There are a lot of characters in Unwind, but I was never really confused at any point in the story. Perhaps it’s because the chapters are clearly labeled with whose point of view we are seeing, but I think it’s also because the characters are well-made. There was never a black-and-white character there — all of them had their different shades of gray. You can’t expect the kids featured in the novel to be happy because their choices have just been taken away from them, and it was interesting to see what choices they made given their situations. Out of all characters, I was very interested in Lev’s transformation — from blind faith to darkness and to getting to the path to find his faith once again. I didn’t like him at first, but his journey in the story was the one that touched me the most. Connor and Risa were equally interesting as well, and I liked that they were flawed characters that found their own paths and redemption in the end.

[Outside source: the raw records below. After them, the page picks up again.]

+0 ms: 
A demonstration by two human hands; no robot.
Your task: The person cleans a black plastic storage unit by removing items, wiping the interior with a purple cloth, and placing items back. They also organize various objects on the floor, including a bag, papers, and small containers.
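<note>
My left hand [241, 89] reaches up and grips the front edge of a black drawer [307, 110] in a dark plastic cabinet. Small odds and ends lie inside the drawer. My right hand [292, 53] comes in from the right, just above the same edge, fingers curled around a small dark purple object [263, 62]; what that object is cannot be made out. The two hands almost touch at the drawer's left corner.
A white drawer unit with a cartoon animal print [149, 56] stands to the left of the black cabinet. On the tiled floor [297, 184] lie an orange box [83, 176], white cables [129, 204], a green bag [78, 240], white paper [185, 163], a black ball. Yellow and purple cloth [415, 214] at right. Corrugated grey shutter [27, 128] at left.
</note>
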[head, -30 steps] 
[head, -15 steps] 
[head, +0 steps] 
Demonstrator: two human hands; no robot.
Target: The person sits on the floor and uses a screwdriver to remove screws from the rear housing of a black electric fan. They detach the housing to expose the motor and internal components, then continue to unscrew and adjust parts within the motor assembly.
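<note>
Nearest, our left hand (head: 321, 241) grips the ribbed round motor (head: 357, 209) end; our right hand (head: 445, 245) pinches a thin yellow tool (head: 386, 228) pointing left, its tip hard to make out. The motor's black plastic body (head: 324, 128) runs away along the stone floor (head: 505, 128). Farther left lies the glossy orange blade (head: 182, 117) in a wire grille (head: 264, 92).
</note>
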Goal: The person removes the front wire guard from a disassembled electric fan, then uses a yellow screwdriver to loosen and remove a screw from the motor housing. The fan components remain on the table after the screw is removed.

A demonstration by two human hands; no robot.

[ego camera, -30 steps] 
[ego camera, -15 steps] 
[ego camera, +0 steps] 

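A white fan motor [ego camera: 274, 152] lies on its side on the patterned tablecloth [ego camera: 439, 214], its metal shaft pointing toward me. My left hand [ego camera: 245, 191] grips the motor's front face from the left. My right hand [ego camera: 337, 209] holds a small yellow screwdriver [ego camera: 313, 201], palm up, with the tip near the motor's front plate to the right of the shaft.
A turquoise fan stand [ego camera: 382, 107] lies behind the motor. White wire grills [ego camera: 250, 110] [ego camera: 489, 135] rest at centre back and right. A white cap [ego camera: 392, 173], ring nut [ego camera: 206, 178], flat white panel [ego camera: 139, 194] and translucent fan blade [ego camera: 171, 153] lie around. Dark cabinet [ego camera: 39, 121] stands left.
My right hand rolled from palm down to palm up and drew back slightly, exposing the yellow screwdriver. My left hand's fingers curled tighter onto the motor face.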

The story is also one huge ride. There’s a certain realistic feel in the story as they often referred to something that exists in our present time. In a way, you’d think that this novel isn’t set far into the future — it could be set in the next thirty, twenty, ten, maybe even next year! There’s a certain timelessness in the novel that I liked, timeless in the sense that even if I read this a couple of years later, I wouldn’t feel like the story or the characters or scenes are dated. The author also executed the passing of time quite nicely, without boring the reader with unnecessary details just to show that time was passing.

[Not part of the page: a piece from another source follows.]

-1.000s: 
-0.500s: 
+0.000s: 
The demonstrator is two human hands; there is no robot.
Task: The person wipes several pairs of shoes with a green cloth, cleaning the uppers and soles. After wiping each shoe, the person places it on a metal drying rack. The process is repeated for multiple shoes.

I think one thing that those who haven’t read this will ask about this book is its gore factor. Well there are no gory descriptions. But there is an overall haunting and disturbing feel once the actual harvesting was described, and it sits with you to ponder long after you’ve read that part. The words used to describe it were simple and not too scientific, and it really doesn’t say much about body parts or pain or blood, but the author had a way of writing that scene that would make you imagine every part of it clearly in your head, and leave you wondering how could anyone subject a kid to something that horrific?

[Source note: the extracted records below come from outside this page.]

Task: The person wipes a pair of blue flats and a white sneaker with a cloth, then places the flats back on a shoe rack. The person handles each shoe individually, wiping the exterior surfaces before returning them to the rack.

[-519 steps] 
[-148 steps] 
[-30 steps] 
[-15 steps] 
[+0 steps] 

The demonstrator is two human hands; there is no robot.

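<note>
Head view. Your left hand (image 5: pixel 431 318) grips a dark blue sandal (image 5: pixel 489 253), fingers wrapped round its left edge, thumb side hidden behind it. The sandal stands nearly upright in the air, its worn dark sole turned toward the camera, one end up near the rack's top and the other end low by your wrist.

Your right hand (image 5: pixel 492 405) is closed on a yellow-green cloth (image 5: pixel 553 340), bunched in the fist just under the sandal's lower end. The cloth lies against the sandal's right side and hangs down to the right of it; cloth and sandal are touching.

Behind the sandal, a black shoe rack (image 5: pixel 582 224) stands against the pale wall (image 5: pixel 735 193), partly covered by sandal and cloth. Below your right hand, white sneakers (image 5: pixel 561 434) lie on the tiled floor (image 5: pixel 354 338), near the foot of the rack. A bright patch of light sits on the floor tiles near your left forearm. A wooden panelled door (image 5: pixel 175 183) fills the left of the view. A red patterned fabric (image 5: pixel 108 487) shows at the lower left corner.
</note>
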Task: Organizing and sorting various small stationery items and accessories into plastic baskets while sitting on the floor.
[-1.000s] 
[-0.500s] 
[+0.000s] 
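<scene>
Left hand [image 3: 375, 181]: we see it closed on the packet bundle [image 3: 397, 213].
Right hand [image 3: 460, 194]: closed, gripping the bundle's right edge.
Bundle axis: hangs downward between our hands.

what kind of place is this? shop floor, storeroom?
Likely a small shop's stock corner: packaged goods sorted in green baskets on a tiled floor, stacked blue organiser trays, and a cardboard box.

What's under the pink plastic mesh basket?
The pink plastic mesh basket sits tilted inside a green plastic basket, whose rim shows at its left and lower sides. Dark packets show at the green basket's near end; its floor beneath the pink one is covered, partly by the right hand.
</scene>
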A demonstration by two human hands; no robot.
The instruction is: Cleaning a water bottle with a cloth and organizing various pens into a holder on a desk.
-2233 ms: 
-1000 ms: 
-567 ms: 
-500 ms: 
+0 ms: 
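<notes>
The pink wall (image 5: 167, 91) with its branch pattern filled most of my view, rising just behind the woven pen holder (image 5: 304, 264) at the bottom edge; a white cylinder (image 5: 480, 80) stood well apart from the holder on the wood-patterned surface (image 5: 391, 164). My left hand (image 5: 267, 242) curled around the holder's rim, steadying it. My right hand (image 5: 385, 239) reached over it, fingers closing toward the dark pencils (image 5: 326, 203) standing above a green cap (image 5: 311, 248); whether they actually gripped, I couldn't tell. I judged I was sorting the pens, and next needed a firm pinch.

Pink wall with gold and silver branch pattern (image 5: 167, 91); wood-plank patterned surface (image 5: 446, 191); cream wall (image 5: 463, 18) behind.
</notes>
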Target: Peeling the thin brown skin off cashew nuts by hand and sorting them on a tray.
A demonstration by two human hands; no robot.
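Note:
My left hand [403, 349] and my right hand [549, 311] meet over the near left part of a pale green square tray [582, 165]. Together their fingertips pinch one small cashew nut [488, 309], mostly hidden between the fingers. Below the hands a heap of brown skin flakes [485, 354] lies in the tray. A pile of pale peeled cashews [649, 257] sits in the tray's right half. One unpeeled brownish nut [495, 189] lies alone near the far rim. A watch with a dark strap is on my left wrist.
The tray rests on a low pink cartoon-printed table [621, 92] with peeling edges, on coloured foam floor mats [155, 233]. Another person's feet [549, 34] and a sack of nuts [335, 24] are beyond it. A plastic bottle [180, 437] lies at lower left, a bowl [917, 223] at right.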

I can’t imagine myself in their place. Heck, I refuse to imagine myself in their place because it’s a horrible fate, no matter how much the law enforcers in the story tells me it’s not. Unwind successfully opens the doors to different issues existing now that are hard to discuss without sparking a huge debate. It’s not the kind of book you can really read simply for pleasure and to feel good. It lets you escape, sure, but it doesn’t leave you with a happy feeling after because of the questions and issues it raises. There’s so much that can be discussed after reading this book: pro-life vs. pro-choice, abortion, population control, organ donation, family, acceptance, terrorism and even religion. I don’t think one can get everything in this book in just one read. I have a feeling this is one of those books that would leave the reader pondering different issues every re-read.
There are only a few instances when a book has left me speechless when I got to the end, and Unwind just joined its ranks. Good characters, compelling and thought-provoking plot, strong and hopeful ending — I cannot recommend this enough.